Letter To Biden On Parents' First Amendment Rights

The attorneys’ letter reads,

To be sure, anyone who attacks or threatens violence against school administrators, board members, teachers, or staff should be prosecuted. However, in its letter demanding action, the NSBA fails to document a single legitimate instance of violence. And even if it did, there are sufficient criminal and civil remedies already available in all 50 states and territories.

Instead, the school board association cites news articles about “disruptions,” “disorderly conduct,” and “contentious behavior,” all of which were handled quickly and effectively by local law enforcement.

The attorneys suggest that instead of wasting the DOJ’s and the FBI’s time and resources investigating the rare incidents of disorderly conduct that occur during local school-board meetings, the said agencies should focus on more pressing matters, such as the massive spike in murders in major cities throughout the country.

The attorneys general argued that the DOJ memo violates American parents’ First Amendment-protected rights “by seeking to intimidate parents into silence via the threat of federal agents coming to their homes to ‘investigate’ their attempts to effectively participate in and freely discuss the education of their children.”

Instead of celebrating parents’ participation in the American system of self-government, the Biden administration seeks to intimidate parents who dare to express their concerns with the schools’ policies. The DOJ misuses the legal definition of “domestic terrorists,” and engages in McCarthyism by employing the federal security apparatuses to quiet “dissidents.”

The letter continues,

The parents targeted by the NSBA, the DOJ, and the FBI, have a clearly established First Amendment right to “effectively participate in” school board meetings and express their opinions on issues relating to their children’s education. School boards may not appreciate or agree with parents’ spirited concerns, but the remedy for speech we don’t like is “more speech, not enforced silence.”

The letter cites parents playing a  key role in the upbringing of their children “as an enduring American tradition.”

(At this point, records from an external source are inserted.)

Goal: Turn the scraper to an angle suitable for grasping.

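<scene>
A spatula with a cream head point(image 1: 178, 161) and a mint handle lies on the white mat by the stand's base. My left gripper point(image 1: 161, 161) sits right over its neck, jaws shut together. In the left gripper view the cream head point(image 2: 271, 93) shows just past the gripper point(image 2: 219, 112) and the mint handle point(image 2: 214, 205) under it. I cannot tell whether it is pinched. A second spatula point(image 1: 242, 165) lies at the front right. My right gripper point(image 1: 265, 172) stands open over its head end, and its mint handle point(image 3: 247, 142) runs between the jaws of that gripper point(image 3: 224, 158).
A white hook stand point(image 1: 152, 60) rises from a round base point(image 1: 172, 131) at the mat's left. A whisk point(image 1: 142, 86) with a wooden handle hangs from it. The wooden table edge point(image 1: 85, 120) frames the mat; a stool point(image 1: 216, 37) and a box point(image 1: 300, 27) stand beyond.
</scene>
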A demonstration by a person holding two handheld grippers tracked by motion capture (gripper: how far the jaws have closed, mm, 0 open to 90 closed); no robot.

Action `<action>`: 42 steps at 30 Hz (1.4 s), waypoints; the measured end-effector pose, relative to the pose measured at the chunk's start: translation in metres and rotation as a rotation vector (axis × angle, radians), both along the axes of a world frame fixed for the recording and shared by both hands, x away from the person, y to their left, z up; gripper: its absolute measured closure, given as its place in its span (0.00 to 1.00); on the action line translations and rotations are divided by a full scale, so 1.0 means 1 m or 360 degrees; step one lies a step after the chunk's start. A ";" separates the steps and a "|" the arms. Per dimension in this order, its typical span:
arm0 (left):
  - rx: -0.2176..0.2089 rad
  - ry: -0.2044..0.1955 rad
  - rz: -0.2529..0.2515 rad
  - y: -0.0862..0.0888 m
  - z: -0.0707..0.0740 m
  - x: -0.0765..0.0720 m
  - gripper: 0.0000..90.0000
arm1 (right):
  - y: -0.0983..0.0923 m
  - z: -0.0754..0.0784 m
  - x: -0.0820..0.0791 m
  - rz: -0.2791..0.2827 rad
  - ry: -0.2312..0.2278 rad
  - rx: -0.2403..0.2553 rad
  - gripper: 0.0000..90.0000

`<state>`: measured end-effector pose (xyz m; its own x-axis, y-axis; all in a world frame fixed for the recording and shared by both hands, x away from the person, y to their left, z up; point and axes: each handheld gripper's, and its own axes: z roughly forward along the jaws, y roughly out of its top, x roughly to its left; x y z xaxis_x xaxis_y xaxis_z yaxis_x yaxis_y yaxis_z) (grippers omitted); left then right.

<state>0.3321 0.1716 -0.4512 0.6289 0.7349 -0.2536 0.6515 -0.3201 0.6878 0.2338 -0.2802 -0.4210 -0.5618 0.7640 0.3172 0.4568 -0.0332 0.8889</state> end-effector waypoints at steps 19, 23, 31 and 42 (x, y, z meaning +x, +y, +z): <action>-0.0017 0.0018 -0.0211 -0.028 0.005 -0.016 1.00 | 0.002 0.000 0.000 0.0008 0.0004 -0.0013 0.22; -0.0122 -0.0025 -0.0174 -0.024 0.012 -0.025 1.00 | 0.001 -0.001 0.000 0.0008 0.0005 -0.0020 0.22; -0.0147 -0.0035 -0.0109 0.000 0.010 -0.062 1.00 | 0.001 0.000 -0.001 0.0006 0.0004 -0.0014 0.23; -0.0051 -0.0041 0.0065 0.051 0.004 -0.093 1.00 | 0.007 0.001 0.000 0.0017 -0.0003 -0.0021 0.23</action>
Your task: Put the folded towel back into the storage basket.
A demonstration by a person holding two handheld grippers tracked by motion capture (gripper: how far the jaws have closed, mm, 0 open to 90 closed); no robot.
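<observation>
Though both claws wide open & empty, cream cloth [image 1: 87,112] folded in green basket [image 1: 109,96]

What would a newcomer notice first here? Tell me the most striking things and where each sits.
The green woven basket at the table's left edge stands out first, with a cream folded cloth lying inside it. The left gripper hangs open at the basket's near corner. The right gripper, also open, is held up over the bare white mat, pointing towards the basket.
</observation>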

These parental rights are protected under both First and the 14th Amendment. The letter argues that “the Due Process Clause of the Fourteenth Amendment protects the fundamental right of parents to make decisions concerning the care, custody, and control of their children.”

That fundamental right is also recognized by the U.S. Congress:

For example, the U.S. Department of Education Organization Act’s preamble states that “parents have the primary responsibility for the education of their children, and States, localities, and private institutions have the primary responsibility for supporting that parental role.”

The federal government does not have any such role, the letter states, and asks the president and the attorney general to respect parents’ rights.

The letter was written by Indiana Attorney General Todd Rokita. The 17 state attorneys general who signed are from Indiana, Alabama, Arizona, Arkansas, Georgia, Kansas, Louisiana, Mississippi, Missouri, Montana, Ohio, Oklahoma, South Carolina, South Dakota, Tennessee, Texas, and Utah.

The DOJ’s actions, worthy of brutal totalitarian regimes such as China and North Korea, have been met with outrage and legal pushback from parents’ groups, conservative politicians, and some in the media (see here and here).

On October 7, America First Legal (AFL) requested the Office of Inspector General (OIG) to investigate whether the attorney general’s memo was formulated and issued based on “improper considerations,” while pointing to the “evident” and “inherent dangers” of the “undue politicization of the department’s criminal and civil law enforcement authorities, and in the corruption of the department’s standard order and process.”

On October 13, Colorado Republican Representative Doug Lamborn asked the OIG to investigate AG Garland for potential conflicts of interest due to his son-in-law’s education company making millions helping “educate” children on CRT in some 23,000 schools.